INSTRUCTIONS TO FOLLOW:
Print every line below exactly as written, but leave the pictures behind.
********
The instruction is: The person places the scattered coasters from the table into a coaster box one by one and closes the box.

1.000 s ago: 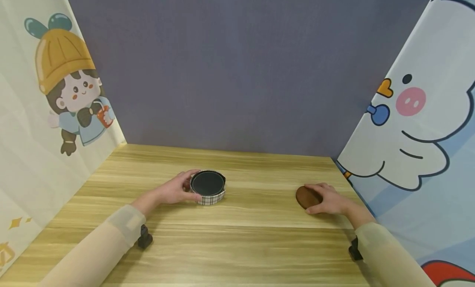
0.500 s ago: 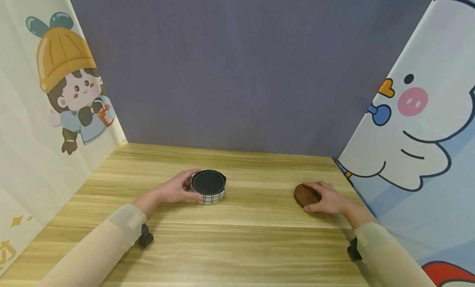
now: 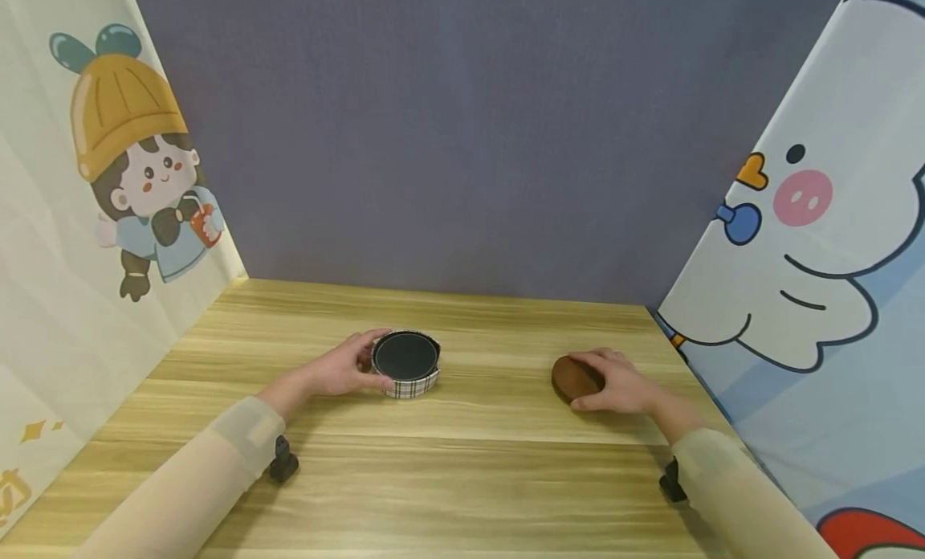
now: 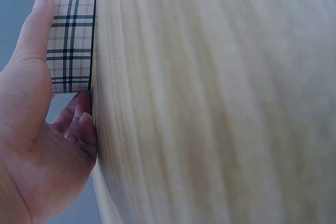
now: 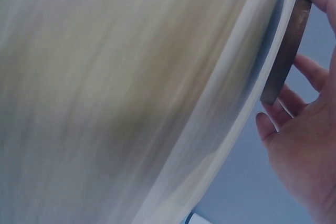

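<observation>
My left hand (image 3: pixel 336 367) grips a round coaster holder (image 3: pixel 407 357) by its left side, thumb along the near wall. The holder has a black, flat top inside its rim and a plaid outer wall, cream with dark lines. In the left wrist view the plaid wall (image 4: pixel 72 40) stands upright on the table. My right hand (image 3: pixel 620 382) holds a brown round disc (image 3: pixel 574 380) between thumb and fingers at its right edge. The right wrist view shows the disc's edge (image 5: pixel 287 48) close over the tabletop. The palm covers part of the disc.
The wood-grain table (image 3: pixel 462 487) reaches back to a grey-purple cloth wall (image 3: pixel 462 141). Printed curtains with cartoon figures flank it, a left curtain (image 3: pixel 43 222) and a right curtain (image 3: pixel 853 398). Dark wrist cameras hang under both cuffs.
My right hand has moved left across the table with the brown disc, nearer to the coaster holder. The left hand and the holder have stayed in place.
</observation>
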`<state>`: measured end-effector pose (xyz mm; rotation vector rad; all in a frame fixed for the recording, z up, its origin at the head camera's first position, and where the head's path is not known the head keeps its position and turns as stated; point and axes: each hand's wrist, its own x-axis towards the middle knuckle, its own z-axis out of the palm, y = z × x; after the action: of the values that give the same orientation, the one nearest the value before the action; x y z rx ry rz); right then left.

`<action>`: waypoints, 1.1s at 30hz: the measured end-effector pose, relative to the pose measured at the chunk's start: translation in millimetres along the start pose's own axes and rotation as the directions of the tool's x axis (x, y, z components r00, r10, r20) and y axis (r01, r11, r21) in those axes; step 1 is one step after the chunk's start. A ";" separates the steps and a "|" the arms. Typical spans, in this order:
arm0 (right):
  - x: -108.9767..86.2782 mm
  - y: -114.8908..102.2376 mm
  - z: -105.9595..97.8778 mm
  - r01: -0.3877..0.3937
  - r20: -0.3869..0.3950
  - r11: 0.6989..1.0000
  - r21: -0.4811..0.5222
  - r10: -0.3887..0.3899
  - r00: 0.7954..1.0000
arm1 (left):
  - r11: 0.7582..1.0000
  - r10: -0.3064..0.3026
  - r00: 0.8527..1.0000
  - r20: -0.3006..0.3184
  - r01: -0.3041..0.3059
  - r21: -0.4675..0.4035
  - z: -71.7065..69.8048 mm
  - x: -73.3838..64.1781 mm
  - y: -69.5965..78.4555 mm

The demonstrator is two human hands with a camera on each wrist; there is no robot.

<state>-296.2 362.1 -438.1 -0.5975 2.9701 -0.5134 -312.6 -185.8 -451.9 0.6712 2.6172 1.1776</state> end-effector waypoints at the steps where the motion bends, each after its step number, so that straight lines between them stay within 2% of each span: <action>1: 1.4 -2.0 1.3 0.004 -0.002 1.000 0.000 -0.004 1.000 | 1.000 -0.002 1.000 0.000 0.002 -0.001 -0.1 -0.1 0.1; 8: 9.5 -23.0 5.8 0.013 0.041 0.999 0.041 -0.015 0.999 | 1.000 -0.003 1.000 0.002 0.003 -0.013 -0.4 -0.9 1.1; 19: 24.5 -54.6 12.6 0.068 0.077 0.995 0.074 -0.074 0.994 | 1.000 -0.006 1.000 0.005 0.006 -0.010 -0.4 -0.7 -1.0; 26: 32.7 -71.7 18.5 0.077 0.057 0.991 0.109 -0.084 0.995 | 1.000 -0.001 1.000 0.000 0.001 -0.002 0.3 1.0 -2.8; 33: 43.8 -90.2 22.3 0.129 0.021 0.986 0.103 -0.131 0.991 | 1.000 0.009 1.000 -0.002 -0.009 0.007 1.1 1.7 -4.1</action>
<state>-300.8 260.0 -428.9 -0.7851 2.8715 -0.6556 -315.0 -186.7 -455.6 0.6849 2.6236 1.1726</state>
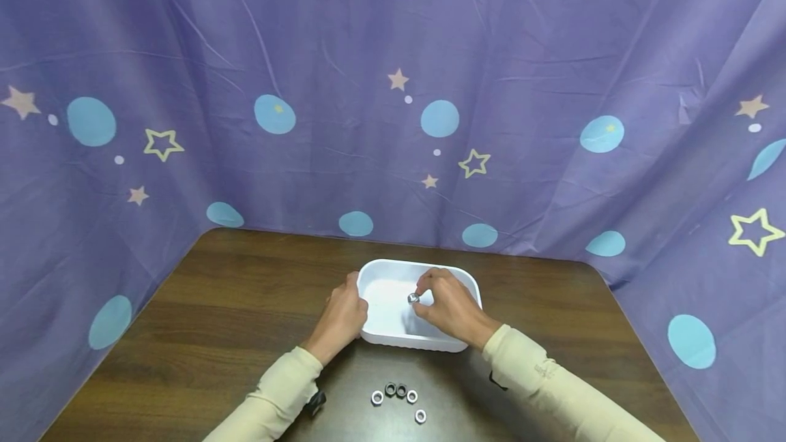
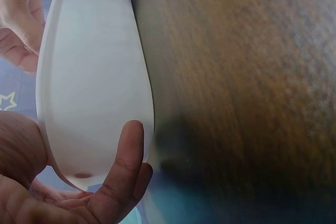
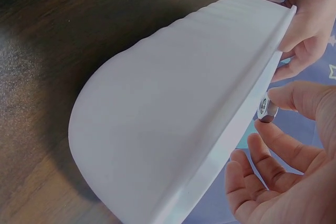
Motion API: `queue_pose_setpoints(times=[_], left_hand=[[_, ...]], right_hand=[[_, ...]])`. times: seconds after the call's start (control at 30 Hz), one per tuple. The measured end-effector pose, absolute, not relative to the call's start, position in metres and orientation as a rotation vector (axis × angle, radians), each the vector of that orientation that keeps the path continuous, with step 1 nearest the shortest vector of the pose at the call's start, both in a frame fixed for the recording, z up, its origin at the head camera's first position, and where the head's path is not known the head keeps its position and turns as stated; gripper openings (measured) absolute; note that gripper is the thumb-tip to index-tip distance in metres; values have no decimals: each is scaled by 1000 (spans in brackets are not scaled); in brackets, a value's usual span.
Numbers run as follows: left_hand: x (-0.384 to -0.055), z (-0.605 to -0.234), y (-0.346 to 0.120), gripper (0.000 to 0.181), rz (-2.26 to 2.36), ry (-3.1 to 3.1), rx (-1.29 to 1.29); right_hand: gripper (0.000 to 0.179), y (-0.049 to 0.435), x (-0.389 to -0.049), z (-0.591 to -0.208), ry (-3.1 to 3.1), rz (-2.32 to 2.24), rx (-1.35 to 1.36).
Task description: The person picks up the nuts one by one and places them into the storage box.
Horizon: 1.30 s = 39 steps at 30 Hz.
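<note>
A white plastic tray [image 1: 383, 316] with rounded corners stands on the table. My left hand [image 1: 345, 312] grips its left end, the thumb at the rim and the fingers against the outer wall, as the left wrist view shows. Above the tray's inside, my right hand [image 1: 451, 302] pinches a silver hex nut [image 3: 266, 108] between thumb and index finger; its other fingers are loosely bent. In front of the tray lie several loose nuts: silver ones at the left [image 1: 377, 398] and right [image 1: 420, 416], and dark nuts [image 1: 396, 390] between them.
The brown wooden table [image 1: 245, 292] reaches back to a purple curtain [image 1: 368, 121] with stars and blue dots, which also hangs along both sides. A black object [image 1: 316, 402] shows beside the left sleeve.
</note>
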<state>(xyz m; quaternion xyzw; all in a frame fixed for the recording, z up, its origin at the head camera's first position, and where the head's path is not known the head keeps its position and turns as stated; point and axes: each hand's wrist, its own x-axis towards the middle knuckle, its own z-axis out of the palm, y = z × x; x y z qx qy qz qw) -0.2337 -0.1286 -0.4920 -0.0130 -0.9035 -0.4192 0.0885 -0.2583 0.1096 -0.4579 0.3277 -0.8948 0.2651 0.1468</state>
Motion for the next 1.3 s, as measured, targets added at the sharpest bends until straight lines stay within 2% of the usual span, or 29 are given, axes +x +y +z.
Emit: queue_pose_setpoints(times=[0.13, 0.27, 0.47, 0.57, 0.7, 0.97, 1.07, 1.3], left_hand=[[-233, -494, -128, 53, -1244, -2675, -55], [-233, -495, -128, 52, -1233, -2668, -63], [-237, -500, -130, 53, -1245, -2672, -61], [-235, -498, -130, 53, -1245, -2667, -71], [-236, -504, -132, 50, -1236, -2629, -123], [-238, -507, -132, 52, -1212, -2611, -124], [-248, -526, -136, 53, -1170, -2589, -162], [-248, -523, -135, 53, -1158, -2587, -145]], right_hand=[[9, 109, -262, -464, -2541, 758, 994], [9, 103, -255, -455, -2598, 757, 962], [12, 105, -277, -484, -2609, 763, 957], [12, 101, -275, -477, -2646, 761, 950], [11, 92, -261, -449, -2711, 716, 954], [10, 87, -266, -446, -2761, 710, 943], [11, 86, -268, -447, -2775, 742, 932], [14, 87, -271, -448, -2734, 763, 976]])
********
EXERCISE ANSWER:
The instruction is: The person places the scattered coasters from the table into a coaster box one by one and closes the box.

1.000 s ago: 
0.500 s ago: 
now: 
now: 
now: 

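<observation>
My left hand (image 3: pixel 336 367) grips a round coaster holder (image 3: pixel 407 357) by its left side, thumb along the near wall. The holder has a black, flat top inside its rim and a plaid outer wall, cream with dark lines. In the left wrist view the plaid wall (image 4: pixel 72 40) stands upright on the table. My right hand (image 3: pixel 620 382) holds a brown round disc (image 3: pixel 574 380) between thumb and fingers at its right edge. The right wrist view shows the disc's edge (image 5: pixel 287 48) close over the tabletop. The palm covers part of the disc.
The wood-grain table (image 3: pixel 462 487) reaches back to a grey-purple cloth wall (image 3: pixel 462 141). Printed curtains with cartoon figures flank it, a left curtain (image 3: pixel 43 222) and a right curtain (image 3: pixel 853 398). Dark wrist cameras hang under both cuffs.
My right hand has moved left across the table with the brown disc, nearer to the coaster holder. The left hand and the holder have stayed in place.
</observation>
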`<state>`: measured end-effector pose (xyz mm; rotation vector rad; all in a frame fixed for the recording, z up, its origin at the head camera's first position, and where the head's path is not known the head keeps its position and turns as stated; point and axes: each hand's wrist, its own x-axis towards the middle knuckle, its own z-axis out of the palm, y = z × x; after the action: of the values that give the same orientation, the one nearest the value before the action; x y z rx ry rz); right then left.

`<action>`: waypoints, 1.1s at 30hz: the measured end-effector pose, relative to the pose measured at the chunk's start: translation in millimetres along the start pose's own axes and rotation as the directions of the tool's x axis (x, y, z components r00, r10, r20) and y axis (r01, r11, r21) in those axes; step 1 is one step after the chunk's start. A ";" separates the steps and a "|" the arms. Typical spans, in this order:
arm0 (right):
  - x: -108.9767..86.2782 mm
  - y: -114.8908..102.2376 mm
  - z: -105.9595..97.8778 mm
  - r01: -0.3877..0.3937
  - r20: -0.3869..0.3950
  - r11: 0.6989..1.0000
  - r21: -0.4811..0.5222
  - r10: -0.3887..0.3899
  - r00: 0.7954..1.0000
arm1 (left):
  - r11: 0.7582..1.0000
  - r10: -0.3064..0.3026
  - r00: 0.8527..1.0000
  - r20: -0.3006..0.3184
  - r01: -0.3041..0.3059
  - r21: -0.4675..0.4035
  - z: -71.7065..69.8048 mm
  - x: -73.3838..64.1781 mm
  - y: -69.5965..78.4555 mm

The demonstrator is two human hands with a camera on each wrist; there is no robot.

<state>-296.2 362.1 -438.1 -0.5975 2.9701 -0.5134 -312.6 -185.8 -451.9 0.6712 2.6172 1.1776</state> end-effector waypoints at the steps where the motion bends, each after its step number, so that straight lines between them stay within 2% of each span: <action>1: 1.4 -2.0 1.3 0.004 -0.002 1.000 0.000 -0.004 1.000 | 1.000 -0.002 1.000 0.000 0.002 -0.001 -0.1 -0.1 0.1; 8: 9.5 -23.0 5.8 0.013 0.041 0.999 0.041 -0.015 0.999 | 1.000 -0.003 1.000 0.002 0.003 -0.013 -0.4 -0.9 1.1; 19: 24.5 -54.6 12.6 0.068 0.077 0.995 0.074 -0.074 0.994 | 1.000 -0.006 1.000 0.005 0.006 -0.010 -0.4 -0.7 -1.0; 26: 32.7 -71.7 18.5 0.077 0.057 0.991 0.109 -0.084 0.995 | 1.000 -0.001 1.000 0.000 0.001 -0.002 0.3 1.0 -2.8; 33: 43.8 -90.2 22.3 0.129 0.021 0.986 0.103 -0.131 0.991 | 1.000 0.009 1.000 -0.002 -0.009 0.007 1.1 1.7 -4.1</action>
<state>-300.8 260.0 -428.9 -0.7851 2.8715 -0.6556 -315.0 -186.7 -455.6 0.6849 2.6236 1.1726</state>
Motion API: `queue_pose_setpoints(times=[_], left_hand=[[_, ...]], right_hand=[[_, ...]])`. times: seconds after the call's start (control at 30 Hz), one per tuple. The measured end-effector pose, absolute, not relative to the call's start, position in metres and orientation as a rotation vector (axis × angle, radians), each the vector of that orientation that keeps the path continuous, with step 1 nearest the shortest vector of the pose at the call's start, both in a frame fixed for the recording, z up, its origin at the head camera's first position, and where the head's path is not known the head keeps its position and turns as stated; gripper openings (measured) absolute; note that gripper is the thumb-tip to index-tip distance in metres; values have no decimals: each is scaled by 1000 (spans in brackets are not scaled); in brackets, a value's usual span.
Numbers run as follows: left_hand: x (-0.384 to -0.055), z (-0.605 to -0.234), y (-0.346 to 0.120), gripper (0.000 to 0.181), rz (-2.26 to 2.36), ry (-3.1 to 3.1), rx (-1.29 to 1.29); right_hand: gripper (0.000 to 0.179), y (-0.049 to 0.435), x (-0.389 to -0.049), z (-0.591 to -0.208), ry (-3.1 to 3.1), rz (-2.32 to 2.24), rx (-1.35 to 1.36).
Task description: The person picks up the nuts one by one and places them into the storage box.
Horizon: 1.30 s = 39 steps at 30 Hz.
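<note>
A white plastic tray [image 1: 383, 316] with rounded corners stands on the table. My left hand [image 1: 345, 312] grips its left end, the thumb at the rim and the fingers against the outer wall, as the left wrist view shows. Above the tray's inside, my right hand [image 1: 451, 302] pinches a silver hex nut [image 3: 266, 108] between thumb and index finger; its other fingers are loosely bent. In front of the tray lie several loose nuts: silver ones at the left [image 1: 377, 398] and right [image 1: 420, 416], and dark nuts [image 1: 396, 390] between them.
The brown wooden table [image 1: 245, 292] reaches back to a purple curtain [image 1: 368, 121] with stars and blue dots, which also hangs along both sides. A black object [image 1: 316, 402] shows beside the left sleeve.
</note>
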<state>(xyz m; quaternion xyzw; all in a frame fixed for the recording, z up, its origin at the head camera's first position, and where the head's path is not known the head keeps its position and turns as stated; point and axes: each hand's wrist, its own x-axis towards the middle knuckle, its own z-axis out of the palm, y = z × x; x y z qx qy qz qw) -0.2337 -0.1286 -0.4920 -0.0130 -0.9035 -0.4192 0.0885 -0.2583 0.1096 -0.4579 0.3277 -0.8948 0.2651 0.1468</state>
Motion for the next 1.3 s, as measured, targets added at the sharpest bends until straight lines stay within 2% of the usual span, or 29 are given, axes +x +y +z.
Emit: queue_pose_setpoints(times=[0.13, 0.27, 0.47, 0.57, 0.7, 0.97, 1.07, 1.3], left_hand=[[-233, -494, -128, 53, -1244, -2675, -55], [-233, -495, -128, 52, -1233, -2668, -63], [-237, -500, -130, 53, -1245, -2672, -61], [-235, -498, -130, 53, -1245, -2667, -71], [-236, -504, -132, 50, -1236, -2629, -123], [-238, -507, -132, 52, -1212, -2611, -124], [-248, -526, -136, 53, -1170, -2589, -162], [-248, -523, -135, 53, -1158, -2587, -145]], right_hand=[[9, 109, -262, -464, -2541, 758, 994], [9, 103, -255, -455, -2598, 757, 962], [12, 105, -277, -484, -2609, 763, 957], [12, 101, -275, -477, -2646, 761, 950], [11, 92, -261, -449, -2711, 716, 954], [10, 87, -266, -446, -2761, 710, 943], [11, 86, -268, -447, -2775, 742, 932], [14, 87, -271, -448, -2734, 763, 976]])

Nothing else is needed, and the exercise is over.